Washington is worthy of much more. Under his leadership, a rag-tag band of farmers defeated the strongest military power in the world to establish our independence. Then, after turning down the suggestion to become king, he helped forge a union of states, approve a constitution and establish many of the precedents that led to a democratic republic.
GW made several visits to Connecticut, the first when he was 21, and on his way to Boston in February 1756 as commander of the Virginia militia during the French and Indian War. Traveling during the frigid winter on horseback, he left New York and followed the shoreline to New London and then hurried north to Norwich and on to Providence and Boston.
Twenty years later, as commander in chief of American forces, he stayed at the Leffingwell Inn in Norwich on April 8, 1776 and the following night at Nathaniel Shaw’s mansion in New London.
Eastern Connecticut and the Shoreline towns strongly supported the cause of liberty and provided militiamen, supplies and leadership for the war effort. Among those patriotic citizens was John McCurdy of Old Lyme with whom Washington stayed on April 10, 1776.
McCurdy came to Connecticut from County Antrim, Ireland, in 1745 when he was 21. He married Anna Lord, whose father opposed the arrangement and did not consent until she threatened to “jump out of the window.”
McCurdy had a small store in the Peck Tavern in Lyme, and successfully built his business until he had his own vessels and carried on a profitable trade with Holland, the West Indies and Ireland.

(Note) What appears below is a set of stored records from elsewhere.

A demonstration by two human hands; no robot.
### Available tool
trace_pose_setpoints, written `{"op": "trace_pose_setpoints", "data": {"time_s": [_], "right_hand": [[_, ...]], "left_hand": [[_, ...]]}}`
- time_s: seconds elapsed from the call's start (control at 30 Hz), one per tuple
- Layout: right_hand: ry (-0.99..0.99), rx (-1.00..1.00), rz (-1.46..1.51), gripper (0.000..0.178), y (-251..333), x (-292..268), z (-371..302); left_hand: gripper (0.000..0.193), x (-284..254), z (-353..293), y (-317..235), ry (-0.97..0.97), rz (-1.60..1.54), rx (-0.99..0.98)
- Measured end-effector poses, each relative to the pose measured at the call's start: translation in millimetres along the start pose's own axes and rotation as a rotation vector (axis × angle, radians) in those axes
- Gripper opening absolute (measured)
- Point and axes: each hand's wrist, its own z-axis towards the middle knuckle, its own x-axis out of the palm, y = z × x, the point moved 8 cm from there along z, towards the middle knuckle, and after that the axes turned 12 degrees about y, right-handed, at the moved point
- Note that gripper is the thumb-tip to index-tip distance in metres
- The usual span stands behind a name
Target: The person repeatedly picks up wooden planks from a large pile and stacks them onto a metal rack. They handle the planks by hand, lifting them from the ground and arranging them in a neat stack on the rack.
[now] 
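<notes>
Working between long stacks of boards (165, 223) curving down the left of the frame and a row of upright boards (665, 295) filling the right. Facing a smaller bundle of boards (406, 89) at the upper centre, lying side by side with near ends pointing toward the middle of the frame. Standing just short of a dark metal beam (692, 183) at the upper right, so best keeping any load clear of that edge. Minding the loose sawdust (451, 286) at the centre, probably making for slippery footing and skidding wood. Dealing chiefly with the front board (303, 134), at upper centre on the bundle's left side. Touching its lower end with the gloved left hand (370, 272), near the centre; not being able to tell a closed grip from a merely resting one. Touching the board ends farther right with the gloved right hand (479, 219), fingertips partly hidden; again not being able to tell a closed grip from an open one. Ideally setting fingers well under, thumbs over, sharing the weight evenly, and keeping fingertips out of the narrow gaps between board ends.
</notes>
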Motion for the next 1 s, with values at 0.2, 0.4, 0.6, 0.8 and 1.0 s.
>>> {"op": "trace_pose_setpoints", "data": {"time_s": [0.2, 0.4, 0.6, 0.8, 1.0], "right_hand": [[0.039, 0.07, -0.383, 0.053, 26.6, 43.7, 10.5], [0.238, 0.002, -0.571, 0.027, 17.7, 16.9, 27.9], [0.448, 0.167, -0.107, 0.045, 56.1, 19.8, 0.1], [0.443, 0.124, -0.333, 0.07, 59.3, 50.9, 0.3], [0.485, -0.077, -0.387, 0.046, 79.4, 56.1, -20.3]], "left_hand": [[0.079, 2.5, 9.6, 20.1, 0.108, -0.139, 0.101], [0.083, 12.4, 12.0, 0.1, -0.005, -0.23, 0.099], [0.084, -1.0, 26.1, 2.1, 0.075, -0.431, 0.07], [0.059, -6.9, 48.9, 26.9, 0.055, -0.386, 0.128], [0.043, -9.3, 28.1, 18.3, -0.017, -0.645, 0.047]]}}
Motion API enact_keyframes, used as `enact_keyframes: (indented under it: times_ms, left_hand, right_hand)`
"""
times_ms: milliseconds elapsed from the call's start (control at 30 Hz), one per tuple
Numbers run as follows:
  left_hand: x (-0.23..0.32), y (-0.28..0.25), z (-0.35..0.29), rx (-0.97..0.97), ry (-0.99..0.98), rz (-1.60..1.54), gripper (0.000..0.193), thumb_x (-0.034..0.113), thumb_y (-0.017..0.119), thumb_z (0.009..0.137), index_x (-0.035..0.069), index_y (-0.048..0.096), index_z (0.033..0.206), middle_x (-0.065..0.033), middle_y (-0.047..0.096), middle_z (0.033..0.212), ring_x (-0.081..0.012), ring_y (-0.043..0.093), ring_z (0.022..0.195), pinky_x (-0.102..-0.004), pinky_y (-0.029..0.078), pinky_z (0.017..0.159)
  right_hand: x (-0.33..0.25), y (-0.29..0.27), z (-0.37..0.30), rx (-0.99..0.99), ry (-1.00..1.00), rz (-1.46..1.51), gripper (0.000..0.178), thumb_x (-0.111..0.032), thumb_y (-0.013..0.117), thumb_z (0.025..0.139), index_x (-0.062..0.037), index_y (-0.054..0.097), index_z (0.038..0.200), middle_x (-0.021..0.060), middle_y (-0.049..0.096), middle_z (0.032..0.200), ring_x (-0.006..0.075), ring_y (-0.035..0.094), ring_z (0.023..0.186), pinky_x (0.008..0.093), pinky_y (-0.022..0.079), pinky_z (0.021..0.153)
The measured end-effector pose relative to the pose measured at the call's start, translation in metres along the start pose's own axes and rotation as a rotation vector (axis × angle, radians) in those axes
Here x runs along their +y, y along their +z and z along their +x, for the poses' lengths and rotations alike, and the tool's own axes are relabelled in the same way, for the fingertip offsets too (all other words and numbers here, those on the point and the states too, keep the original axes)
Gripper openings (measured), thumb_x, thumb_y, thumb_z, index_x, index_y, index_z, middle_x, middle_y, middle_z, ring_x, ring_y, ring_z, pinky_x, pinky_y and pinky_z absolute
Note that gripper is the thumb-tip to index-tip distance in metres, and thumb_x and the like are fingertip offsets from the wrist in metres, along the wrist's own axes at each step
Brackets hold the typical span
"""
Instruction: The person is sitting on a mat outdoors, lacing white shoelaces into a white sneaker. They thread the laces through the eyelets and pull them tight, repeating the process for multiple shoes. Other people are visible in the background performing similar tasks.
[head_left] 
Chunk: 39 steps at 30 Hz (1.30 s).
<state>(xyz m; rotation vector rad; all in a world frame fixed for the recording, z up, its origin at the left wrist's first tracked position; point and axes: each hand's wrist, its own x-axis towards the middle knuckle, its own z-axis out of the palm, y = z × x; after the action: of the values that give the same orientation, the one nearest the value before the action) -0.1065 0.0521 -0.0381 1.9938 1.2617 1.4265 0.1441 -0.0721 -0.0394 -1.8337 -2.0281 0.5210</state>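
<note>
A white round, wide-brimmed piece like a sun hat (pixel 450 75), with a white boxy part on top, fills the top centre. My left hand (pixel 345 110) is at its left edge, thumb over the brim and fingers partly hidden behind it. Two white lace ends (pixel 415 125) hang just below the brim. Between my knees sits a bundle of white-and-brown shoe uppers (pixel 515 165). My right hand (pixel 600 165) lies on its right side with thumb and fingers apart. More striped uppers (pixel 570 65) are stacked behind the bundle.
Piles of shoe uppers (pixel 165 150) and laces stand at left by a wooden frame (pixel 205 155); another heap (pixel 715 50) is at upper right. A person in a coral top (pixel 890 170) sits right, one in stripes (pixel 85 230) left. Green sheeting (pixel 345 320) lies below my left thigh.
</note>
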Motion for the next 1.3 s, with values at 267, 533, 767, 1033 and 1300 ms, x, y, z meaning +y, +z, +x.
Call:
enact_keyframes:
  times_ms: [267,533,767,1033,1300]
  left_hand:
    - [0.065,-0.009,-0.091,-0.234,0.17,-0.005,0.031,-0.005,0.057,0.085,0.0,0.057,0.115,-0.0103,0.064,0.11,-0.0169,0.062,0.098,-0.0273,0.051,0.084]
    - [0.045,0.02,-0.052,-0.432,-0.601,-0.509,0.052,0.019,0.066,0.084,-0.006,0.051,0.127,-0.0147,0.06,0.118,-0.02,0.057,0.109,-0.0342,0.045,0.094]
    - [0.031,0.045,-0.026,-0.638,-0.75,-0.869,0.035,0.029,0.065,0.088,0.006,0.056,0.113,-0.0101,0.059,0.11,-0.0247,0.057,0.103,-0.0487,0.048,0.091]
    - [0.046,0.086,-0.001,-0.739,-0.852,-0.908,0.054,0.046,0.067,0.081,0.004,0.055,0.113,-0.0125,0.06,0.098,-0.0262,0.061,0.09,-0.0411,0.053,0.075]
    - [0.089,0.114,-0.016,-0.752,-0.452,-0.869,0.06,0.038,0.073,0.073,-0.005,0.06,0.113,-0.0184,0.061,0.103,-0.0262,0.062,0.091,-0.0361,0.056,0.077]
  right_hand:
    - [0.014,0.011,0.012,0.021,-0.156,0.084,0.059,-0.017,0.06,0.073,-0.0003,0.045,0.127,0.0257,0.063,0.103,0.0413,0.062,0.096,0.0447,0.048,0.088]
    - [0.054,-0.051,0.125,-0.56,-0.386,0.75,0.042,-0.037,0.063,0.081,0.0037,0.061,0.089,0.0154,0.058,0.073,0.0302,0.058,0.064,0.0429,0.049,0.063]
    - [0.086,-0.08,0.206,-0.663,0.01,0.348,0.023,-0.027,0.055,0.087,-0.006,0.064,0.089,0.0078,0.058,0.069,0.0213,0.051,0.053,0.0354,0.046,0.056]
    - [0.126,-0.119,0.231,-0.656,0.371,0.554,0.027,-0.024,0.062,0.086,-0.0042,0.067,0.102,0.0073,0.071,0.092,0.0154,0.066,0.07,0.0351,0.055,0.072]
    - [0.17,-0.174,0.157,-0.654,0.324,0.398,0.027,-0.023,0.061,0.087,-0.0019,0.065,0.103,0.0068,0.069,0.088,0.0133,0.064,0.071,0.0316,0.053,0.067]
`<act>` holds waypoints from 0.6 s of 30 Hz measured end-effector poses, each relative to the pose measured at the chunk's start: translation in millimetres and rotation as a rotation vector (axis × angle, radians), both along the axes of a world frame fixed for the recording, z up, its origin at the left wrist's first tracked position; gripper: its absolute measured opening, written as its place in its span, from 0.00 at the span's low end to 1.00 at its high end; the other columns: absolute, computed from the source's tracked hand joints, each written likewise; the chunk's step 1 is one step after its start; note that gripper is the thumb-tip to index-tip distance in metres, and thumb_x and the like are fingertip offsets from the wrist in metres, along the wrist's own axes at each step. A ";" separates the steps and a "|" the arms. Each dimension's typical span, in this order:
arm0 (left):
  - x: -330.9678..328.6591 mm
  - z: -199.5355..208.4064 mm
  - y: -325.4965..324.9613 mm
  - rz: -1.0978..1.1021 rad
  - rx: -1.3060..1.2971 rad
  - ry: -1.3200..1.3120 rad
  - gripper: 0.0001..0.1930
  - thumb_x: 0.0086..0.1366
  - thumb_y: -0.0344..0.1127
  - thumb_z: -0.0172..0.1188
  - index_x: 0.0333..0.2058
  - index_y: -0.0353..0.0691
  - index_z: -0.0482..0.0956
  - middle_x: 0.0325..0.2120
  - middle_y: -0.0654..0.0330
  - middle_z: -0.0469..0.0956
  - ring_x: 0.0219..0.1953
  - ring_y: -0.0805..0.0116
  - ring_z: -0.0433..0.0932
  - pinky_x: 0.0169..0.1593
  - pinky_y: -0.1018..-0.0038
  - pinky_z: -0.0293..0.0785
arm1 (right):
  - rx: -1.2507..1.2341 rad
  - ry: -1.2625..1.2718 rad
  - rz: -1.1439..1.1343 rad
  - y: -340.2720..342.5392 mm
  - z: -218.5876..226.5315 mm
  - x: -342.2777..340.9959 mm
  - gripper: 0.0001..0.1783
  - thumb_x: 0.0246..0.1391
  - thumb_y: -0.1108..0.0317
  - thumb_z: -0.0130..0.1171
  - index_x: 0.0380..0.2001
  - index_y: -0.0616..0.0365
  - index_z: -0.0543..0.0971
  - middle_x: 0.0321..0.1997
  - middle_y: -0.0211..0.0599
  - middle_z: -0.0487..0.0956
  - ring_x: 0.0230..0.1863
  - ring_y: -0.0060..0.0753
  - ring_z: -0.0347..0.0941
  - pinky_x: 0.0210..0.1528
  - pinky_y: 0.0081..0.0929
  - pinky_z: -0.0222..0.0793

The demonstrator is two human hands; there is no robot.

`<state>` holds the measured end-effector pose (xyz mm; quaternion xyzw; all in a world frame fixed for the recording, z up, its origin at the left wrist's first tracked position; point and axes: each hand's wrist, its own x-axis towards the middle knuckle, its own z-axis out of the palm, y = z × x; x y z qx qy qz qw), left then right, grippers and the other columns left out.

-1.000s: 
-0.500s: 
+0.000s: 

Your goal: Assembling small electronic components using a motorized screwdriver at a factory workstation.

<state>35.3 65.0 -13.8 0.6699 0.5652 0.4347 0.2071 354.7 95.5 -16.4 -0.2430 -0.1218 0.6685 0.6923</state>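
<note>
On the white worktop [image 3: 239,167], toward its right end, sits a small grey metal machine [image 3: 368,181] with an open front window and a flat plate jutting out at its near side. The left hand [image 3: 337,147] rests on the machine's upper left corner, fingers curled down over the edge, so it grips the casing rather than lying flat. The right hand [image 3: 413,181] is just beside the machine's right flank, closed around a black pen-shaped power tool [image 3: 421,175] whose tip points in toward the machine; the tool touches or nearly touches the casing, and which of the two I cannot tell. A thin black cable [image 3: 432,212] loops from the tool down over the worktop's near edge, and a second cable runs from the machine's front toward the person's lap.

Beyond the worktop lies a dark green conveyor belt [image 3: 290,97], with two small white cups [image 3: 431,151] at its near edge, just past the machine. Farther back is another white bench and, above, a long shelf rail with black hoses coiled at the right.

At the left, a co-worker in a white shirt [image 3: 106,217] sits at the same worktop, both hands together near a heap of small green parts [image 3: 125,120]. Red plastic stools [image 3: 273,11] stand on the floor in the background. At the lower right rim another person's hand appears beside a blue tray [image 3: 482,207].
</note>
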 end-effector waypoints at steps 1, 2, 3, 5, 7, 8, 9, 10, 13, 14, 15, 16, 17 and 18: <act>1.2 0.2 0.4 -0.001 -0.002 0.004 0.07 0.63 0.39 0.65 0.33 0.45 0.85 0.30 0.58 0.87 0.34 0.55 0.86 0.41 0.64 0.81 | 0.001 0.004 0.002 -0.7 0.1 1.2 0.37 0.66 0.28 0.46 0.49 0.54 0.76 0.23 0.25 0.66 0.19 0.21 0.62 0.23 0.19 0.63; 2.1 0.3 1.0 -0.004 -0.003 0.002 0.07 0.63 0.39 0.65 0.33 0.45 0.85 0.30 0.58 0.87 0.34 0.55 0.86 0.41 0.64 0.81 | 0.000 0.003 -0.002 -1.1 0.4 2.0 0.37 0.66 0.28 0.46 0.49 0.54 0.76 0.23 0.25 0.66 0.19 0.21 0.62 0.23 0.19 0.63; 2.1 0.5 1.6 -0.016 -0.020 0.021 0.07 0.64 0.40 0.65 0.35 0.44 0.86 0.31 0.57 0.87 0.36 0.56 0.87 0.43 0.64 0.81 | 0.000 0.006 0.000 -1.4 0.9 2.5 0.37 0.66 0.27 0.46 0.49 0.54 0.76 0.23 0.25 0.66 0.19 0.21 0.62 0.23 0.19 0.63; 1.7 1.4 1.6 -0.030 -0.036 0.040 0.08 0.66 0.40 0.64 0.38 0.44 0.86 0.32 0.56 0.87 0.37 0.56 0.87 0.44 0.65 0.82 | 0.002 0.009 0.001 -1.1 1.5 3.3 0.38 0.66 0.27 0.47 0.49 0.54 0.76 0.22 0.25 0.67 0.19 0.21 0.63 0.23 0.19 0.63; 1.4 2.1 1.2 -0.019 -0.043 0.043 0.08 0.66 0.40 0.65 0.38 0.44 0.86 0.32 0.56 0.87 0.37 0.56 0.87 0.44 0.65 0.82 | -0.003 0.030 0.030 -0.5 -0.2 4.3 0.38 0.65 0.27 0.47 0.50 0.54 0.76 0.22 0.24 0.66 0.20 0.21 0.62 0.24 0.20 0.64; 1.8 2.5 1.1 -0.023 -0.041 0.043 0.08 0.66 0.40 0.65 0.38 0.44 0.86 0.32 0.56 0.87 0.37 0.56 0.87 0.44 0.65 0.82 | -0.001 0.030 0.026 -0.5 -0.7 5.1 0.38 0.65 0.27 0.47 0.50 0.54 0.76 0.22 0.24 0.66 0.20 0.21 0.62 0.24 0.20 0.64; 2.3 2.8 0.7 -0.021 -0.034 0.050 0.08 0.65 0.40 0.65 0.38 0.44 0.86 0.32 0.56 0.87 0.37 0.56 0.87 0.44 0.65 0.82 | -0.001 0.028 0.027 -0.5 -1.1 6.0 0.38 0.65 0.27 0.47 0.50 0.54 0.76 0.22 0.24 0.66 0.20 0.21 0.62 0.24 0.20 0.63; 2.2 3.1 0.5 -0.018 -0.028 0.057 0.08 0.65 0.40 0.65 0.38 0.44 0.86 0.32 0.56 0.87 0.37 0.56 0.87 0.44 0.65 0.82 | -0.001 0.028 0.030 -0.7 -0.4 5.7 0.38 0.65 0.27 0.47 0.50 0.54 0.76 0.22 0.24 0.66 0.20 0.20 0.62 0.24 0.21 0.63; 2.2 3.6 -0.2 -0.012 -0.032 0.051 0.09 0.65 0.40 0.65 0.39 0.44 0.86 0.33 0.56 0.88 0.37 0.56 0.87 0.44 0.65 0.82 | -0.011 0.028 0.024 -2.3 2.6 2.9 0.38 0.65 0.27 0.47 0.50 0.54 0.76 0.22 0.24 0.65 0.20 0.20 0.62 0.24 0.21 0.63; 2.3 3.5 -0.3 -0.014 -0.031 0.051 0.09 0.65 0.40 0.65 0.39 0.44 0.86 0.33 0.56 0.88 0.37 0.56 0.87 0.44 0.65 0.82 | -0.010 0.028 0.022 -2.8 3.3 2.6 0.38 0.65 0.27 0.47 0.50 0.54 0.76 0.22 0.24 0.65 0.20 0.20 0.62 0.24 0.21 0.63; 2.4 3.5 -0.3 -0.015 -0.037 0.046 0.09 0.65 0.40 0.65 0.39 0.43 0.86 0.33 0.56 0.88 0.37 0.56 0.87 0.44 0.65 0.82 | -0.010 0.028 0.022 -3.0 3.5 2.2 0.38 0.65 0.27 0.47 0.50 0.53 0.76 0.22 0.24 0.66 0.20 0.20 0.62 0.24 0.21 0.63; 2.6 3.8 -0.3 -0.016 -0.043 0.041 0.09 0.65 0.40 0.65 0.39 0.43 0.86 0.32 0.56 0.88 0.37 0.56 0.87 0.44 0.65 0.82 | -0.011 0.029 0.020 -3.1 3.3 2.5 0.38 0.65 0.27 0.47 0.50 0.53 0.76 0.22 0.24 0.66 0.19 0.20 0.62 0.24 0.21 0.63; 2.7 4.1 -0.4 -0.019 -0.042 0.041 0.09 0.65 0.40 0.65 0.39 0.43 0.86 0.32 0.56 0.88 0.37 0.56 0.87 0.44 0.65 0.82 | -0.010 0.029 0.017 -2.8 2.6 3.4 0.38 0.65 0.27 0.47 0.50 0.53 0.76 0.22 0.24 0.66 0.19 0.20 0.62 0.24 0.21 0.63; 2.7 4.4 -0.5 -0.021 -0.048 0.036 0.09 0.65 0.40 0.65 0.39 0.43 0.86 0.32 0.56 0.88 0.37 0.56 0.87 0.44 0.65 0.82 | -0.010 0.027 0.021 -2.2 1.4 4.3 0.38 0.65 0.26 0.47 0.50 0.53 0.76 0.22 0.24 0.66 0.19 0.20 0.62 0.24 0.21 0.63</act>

Described as a “high-spirited Irish gentleman,” McCurdy long opposed the English and his fellow colonists who supported them. Ten years before the War for Independence began, he and the Rev. Stephen Johnson, the pastor of the nearby Congregational Church for 40 years, wrote letters to the New London Gazette attacking Connecticut Gov. Thomas Fitch for not acting to oppose the Stamp Act.
It was the inalienable rights of Englishmen, they wrote in 1765, to be taxed by their own representatives. “Tis ridiculous to common sense,” they argued, that 2 million free people can be represented by no representative not elected by them.
During the war, New London was attacked and burned by the American traitor, Benedict Arnold, and McCurdy lost two stores, a house and barn. After the war, to compensate for the loss, he became quite wealthy from receiving a large tract of land in Ohio as part of Connecticut’s “Western Reserve.”
Washington returned to Connecticut in September 1780 to meet with his new French ally Comte de Rochambeau in the Hartford home of Jeremiah Wadsworth to consider a strategic plan to defeat the British.
The following year, they met again at the home of Joseph Webb in Wethersfield where Washington urged the French to attack British forces in New York City. Rochambeau declined, but suggested, instead, that when the French fleet reached the Chesapeake Bay, they quickly march their combined armies to Virginia where they could trap the British army under the command of General Cornwallis.
Washington recorded in his diary: “Fixed with count Rochambeau the plan of campaign.”
Starting in Newport, R.I., French troops marched across 125 miles in Connecticut to join Washington’s army near White Plains and then marched together to Virginia. Arriving in Virginia, they launched their attack.
With the French navy blocking off any English escape route by sea and the combined American and French army surrounding the British on land, the British were forced to surrender. It was the last major battle in the war. The American colonies gained their independence.
Today the Washington-Rochambeau National Historic Trail (W3R) marks the historic 650-mile route and is a National Historic Trail administered by the National Park Service. There are historic markers in a dozen Connecticut communities.
Washington’s next visit to Connecticiut was when he returned as president on a grand tour of New England. Traveling by coach and occasionally by horseback, he was enthusiastically welcomed at every stop. The Connecticut Courant reported on Oct. 26, 1789 that “the Illustrious President” arrived in this City on Monday “escorted by the Governor’s Troop of Horse Guards, dressed in an elegant uniform, and by a large number of Gentlemen on horseback.”
To have a generic Presidents Day seems an empty and meaningless gesture. There was a time when Washington was first in war, first in peace and first in the hearts of his countrymen. Today, he’s first for bargain-hunting. Maybe it’s time to rethink this holiday.